According to Sahay, these rising prices, coupled with regional social tensions in Tunisia and across the Arab world, will mean that spending on subsidies and social welfare will expand.
The problem is augmented by the fact that price shocks eventually feed into inflation. "Average inflation will go by one to two per cent in the region," she said pointing out that food prices alone rose by 16 per cent at the end of last year.
Sahay was addressing a seminar organised by the Egyptian Centre for Economic Studies. She was in Egypt as part of the IMF mission for the annual consultations prior to issuing the Article IV report.
The rising prices represent a "dilemma" for monetary policy, as Sahay put it. "If there are supply shocks and inflation goes up, the monetary policy should accommodate those shocks and should not be tightened." Then again, she said that "if monetary policy is not tightened inflation will be part of expectations and will seep through to all prices. Tightening monetary policy takes place by raising short-term interest rates which increases the cost of borrowing."
To tackle this dilemma, Alan MacArthur, IMF mission chief for Egypt, also speaking during the seminar, stressed the benefit of providing a clear anchor of inflation to help guide inflation expectations. "Inflation above 10 per cent has been shown to have an effect on growth," he said, "because it creates uncertainty for investors, it makes it more expensive to export and cheaper to import, and it has an impact on the poor because it means higher food prices affecting the poor where it hurts most."
Likewise, reducing the deficit is a key signal for investors. MacArthur suggested the government can help reduce deficit by working on increasing its tax revenues. Compared to other countries, Egypt tax revenues are low and there is scope for increasing revenue generation, he said. That can be achieved, he added, as the government implements its plans to convert the sales tax to a value added tax.
Additionally, the government can narrow the budget deficit by reducing expenditures and tackling spending inefficiencies. Fuel subsidies take up a quarter of all spending, representing six per cent of GDP. Reducing fuel subsidies, MacArthur said, will provide space for additional targeted support for the poor.
But reducing subsidies may be difficult in light of the escalating prices. In fact, additional subsidies may be needed. Sahay accepted such additional spending "as long as it is a temporary measure" to ease stress felt by most vulnerable until reforms bear results. "In the meantime, [policy-makers] should work towards a more permanent solution."
Another major challenge, according to Sahay, is that of job creation. She said that in 2008, 2.3 million jobs were needed. And new entrants into the job market between 2008 and 2020 will need an additional 7.1 million new jobs. "Seven per cent growth is needed to provide for the existing unemployment, but 10 per cent is needed to meet new unemployment needs," she pointed out. Currently IMF growth prospects are 5.8 per cent for the current year and six per cent next year.

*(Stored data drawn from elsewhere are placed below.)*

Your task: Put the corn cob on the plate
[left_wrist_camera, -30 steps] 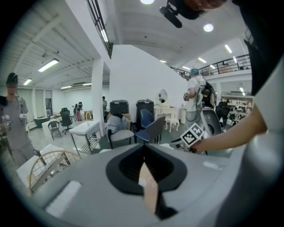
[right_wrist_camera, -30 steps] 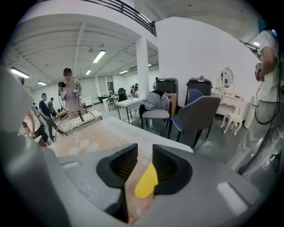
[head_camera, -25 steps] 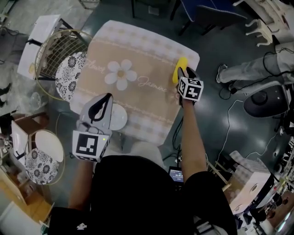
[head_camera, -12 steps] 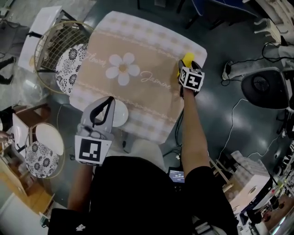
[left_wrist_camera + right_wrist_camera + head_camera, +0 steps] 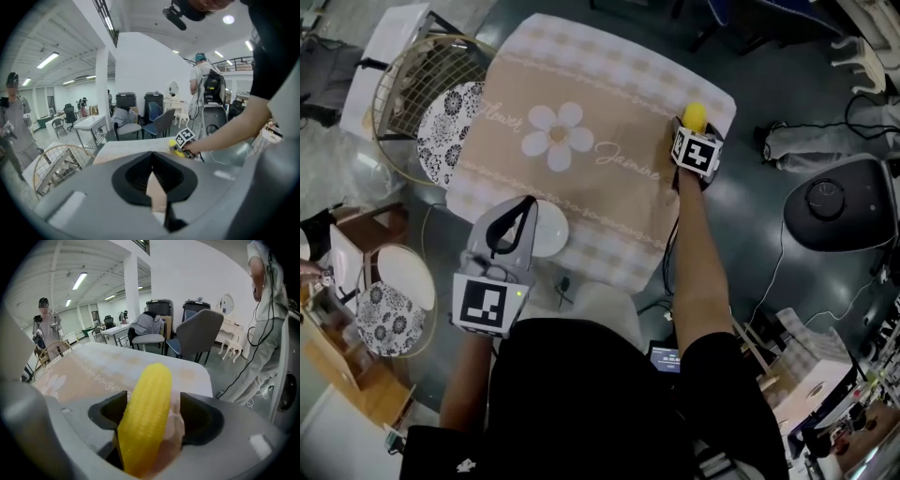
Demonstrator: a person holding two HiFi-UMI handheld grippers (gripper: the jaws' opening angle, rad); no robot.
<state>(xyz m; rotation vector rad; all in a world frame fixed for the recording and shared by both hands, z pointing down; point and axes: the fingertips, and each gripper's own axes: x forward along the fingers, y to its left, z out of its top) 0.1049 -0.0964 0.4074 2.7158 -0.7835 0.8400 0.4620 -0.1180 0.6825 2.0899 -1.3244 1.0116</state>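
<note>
Two changes: your right gripper (image 5: 155, 413) is dropping onto the corn cob (image 5: 695, 115) at the table's (image 5: 609, 84) far corner, jaws spreading around it; your left gripper (image 5: 517, 204) is keeping its jaws together by the plate (image 5: 548, 239).

We see a bright, evenly lit indoor scene. Light comes from ceiling strip lights (image 5: 49, 59) in the upper left of both gripper views, and a round lamp (image 5: 228, 19) glares at the upper right of the left one. Shadows are soft everywhere. Both gripper views bend strongly and darken to black at the corners. The corn cob (image 5: 143, 413), close to the lens, looks slightly soft. The head view's dark floor (image 5: 750, 225) shows a faint sheen.
</note>
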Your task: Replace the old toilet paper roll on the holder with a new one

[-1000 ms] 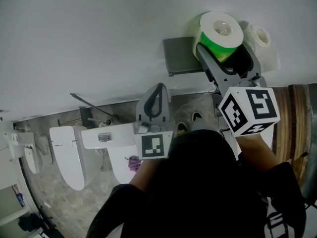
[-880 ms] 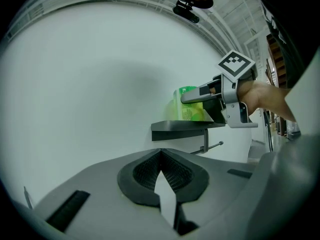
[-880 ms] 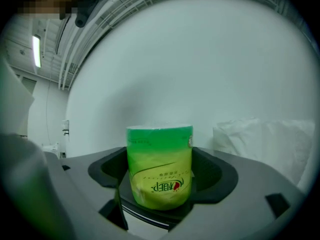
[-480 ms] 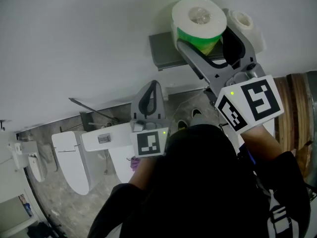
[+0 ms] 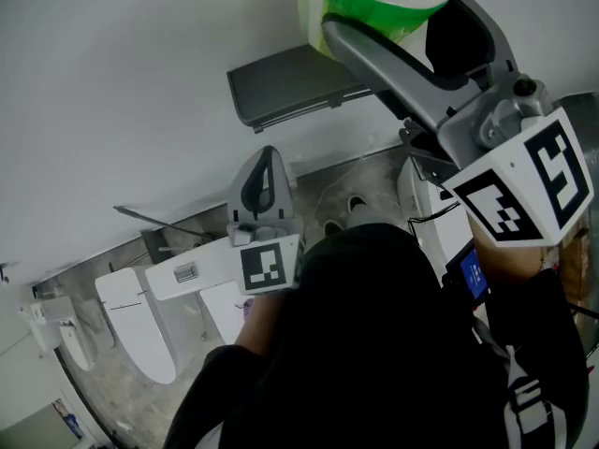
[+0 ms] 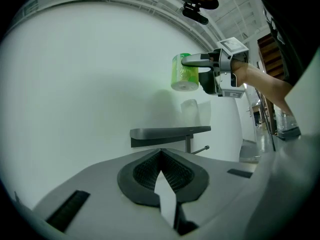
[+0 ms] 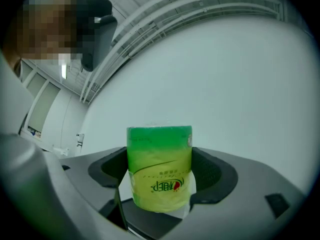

With this in mind, she said that Egypt should focus on growth that is labour intensive in sectors such as services, construction and small and medium enterprises. Egypt can do it provided it takes the right measures addressing the skills mismatch through education and training. It also needs to deal with the labour market rigidities. She said that, for example, it is more costly for a firm to let go of an employee in Egypt than elsewhere since firms have to pay 132 weeks of salary compared to 53 weeks in other oil importing countries.